[Information given]

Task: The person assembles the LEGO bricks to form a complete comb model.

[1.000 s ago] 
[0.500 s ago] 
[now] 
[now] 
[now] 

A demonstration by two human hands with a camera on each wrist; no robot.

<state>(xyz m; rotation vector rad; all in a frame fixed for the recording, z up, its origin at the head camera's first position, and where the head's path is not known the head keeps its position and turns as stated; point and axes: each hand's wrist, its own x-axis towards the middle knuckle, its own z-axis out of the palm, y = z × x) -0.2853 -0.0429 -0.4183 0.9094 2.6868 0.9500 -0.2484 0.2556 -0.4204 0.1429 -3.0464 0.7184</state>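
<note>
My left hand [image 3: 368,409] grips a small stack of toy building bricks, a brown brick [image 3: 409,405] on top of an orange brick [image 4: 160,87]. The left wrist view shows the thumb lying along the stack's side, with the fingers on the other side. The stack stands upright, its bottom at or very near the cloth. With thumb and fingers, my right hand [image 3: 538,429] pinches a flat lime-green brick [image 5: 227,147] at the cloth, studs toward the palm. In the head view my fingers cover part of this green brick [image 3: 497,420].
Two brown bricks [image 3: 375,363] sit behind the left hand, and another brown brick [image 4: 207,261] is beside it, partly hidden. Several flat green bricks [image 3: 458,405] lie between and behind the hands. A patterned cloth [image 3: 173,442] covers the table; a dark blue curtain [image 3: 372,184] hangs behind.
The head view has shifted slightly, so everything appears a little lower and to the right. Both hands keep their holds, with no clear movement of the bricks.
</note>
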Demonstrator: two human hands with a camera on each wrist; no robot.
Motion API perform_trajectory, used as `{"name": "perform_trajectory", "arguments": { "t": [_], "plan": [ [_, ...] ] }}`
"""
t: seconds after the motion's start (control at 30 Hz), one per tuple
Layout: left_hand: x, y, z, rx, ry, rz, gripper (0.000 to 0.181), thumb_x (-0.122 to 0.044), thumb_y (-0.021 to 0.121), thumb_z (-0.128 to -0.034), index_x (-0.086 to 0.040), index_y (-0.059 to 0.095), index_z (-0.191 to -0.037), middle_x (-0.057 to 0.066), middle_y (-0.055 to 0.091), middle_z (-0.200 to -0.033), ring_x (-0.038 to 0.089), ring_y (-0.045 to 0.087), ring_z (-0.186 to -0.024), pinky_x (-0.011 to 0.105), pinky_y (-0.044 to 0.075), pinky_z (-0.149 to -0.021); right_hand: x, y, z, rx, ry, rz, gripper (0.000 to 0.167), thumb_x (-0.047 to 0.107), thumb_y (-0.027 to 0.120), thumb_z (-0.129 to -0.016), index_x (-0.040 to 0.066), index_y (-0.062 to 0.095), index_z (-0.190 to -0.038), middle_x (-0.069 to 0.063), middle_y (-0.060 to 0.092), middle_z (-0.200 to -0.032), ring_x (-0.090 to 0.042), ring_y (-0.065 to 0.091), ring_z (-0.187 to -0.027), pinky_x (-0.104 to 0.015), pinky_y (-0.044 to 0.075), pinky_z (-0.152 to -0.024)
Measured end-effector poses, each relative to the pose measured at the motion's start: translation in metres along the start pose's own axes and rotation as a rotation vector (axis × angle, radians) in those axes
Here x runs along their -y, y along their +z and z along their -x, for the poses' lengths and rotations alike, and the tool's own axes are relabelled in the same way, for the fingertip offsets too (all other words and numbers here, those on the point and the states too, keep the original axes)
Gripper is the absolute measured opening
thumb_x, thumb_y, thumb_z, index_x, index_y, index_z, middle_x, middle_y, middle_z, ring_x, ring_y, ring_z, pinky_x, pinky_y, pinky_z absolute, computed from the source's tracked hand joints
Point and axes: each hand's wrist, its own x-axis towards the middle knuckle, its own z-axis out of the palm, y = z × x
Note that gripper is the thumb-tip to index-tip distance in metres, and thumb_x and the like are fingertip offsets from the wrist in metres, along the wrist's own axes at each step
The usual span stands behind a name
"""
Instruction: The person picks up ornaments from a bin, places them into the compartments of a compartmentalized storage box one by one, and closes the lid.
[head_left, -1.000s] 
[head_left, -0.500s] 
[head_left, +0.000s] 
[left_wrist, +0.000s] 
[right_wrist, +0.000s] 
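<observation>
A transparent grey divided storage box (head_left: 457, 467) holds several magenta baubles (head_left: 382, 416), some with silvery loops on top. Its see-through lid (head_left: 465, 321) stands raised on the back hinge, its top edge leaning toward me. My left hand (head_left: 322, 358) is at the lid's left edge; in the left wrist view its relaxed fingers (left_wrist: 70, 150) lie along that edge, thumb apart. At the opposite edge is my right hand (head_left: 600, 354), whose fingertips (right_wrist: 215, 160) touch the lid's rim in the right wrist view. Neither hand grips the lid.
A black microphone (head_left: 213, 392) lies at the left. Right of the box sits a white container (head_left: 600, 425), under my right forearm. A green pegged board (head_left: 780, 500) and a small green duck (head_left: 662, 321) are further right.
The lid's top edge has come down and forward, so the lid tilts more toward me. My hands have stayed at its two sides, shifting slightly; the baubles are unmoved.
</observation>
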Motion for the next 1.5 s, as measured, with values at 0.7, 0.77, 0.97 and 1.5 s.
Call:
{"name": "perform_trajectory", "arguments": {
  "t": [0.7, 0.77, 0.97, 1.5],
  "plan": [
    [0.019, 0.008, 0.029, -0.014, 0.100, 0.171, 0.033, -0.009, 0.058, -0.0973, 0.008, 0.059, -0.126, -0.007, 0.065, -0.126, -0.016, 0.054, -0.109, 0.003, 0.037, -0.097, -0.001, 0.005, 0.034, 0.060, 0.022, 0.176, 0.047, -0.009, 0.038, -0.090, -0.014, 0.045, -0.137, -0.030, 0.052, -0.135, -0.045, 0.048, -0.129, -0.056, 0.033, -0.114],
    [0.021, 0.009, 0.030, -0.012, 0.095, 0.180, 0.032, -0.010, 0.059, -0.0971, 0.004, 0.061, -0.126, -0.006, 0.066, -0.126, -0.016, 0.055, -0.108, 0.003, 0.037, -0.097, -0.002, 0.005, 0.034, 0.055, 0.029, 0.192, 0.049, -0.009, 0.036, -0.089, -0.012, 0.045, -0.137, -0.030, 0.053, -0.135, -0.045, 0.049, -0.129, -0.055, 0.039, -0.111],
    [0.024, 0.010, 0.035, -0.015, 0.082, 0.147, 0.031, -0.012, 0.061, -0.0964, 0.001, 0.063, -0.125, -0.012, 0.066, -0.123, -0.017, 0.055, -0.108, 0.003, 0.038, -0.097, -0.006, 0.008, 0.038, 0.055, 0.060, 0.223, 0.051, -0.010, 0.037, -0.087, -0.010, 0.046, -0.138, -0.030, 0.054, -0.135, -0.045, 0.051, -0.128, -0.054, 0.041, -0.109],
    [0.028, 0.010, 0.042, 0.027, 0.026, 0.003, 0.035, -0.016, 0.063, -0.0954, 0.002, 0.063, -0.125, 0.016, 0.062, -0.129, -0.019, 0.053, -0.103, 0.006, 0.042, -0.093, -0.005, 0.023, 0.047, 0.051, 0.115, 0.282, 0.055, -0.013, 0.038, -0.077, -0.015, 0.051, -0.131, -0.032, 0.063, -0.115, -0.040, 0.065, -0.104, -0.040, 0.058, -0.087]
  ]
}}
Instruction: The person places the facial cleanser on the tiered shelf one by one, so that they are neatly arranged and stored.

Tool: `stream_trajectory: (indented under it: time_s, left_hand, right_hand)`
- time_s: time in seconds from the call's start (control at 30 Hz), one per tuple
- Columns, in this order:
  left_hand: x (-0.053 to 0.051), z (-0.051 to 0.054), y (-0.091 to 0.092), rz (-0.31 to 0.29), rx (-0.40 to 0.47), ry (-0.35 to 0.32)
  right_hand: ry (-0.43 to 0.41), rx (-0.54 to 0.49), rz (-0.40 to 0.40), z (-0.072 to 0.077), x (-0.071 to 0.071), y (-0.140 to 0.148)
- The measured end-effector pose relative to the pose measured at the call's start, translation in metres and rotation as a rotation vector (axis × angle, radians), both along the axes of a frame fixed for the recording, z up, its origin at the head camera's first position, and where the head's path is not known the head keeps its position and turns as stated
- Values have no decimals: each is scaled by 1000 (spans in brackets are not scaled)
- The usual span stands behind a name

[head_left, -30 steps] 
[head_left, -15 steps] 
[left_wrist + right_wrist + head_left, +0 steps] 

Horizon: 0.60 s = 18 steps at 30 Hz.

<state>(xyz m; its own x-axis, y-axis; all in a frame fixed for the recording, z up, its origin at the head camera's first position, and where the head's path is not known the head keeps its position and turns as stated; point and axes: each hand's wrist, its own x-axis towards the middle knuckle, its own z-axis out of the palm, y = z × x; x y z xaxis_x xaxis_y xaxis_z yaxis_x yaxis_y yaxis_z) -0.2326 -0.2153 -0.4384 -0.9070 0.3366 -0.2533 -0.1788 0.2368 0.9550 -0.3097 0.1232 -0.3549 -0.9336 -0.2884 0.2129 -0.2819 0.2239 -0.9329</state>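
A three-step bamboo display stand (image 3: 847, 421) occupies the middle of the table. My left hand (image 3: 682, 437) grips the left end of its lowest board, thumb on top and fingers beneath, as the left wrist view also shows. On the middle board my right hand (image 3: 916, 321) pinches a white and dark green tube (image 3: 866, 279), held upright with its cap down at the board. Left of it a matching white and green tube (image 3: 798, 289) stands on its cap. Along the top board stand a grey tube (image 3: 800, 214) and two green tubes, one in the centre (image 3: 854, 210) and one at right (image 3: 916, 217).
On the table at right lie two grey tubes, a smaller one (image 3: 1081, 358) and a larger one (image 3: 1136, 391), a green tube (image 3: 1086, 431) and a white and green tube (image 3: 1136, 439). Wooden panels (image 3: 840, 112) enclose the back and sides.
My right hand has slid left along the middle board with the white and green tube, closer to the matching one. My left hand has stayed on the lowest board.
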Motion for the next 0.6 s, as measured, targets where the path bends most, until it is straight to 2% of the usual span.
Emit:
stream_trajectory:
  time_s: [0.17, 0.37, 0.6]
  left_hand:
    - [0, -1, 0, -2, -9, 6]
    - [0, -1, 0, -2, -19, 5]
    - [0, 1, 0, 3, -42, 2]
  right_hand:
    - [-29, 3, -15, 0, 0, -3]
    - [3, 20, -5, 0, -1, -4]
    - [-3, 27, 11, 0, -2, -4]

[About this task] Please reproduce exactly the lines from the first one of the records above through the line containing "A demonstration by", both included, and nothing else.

[Response to the task]
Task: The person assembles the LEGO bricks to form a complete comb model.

[1.000 s ago] 
[0.500 s ago] 
[now] 
[now] 
[now] 

A demonstration by two human hands with a camera on each wrist; no robot.

The response is now done.